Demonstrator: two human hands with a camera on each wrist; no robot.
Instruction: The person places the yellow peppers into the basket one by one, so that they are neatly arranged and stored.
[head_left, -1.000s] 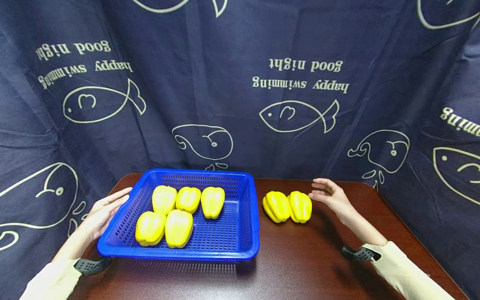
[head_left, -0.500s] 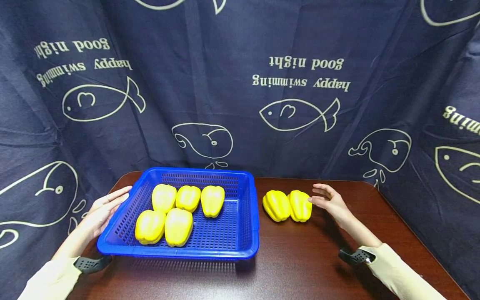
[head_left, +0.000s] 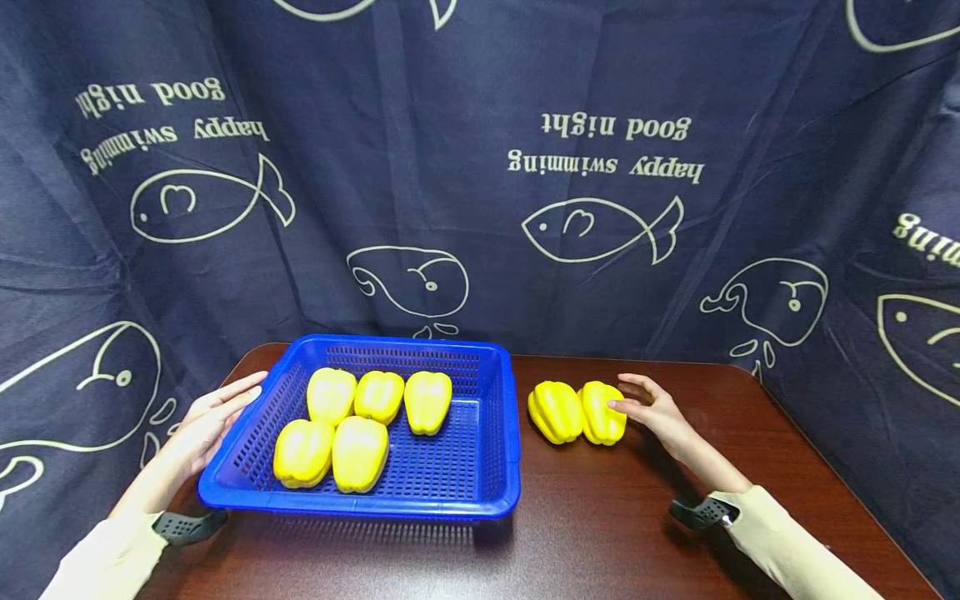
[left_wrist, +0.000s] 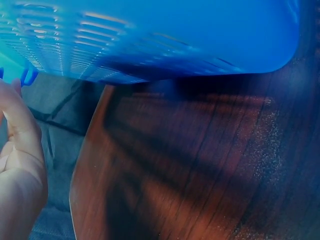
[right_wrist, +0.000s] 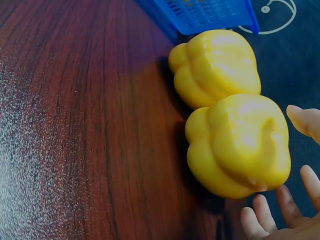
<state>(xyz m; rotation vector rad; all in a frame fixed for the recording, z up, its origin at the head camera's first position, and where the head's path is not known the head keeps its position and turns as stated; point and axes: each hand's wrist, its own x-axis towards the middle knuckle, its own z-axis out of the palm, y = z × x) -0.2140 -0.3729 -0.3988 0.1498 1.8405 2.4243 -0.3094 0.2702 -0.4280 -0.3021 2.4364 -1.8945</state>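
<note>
Two yellow bell peppers lie side by side on the table to the right of a blue plastic basket (head_left: 360, 505). By the outer bell pepper (head_left: 602, 414) is my right hand (head_left: 656, 417), its thumb and fingers spread around the near end. In the right wrist view this bell pepper (right_wrist: 245, 145) sits between thumb and fingertips, which come right up to its skin. The other bell pepper (head_left: 556, 412) lies against it on the basket side. My left hand (head_left: 202, 429) is at the basket's left side, fingers stretched along the rim.
Several more yellow bell peppers (head_left: 360, 454) lie in the left and back of the basket. Brown wooden table (head_left: 585, 533) extends in front and to the right. A dark blue printed cloth (head_left: 480, 167) hangs behind and at both sides.
My right hand has moved left and slightly down, bringing its fingers around the outer bell pepper. The left hand stays at the basket, and the bell peppers have not moved.
</note>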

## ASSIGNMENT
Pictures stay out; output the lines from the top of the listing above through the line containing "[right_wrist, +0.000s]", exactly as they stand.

## EXERCISE ANSWER
Demonstrator: two human hands with a camera on each wrist; no robot.
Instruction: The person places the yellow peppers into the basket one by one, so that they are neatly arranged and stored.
[head_left, -1.000s] 
[head_left, -0.500s] 
[head_left, +0.000s] 
[left_wrist, +0.000s] 
[right_wrist, +0.000s] 

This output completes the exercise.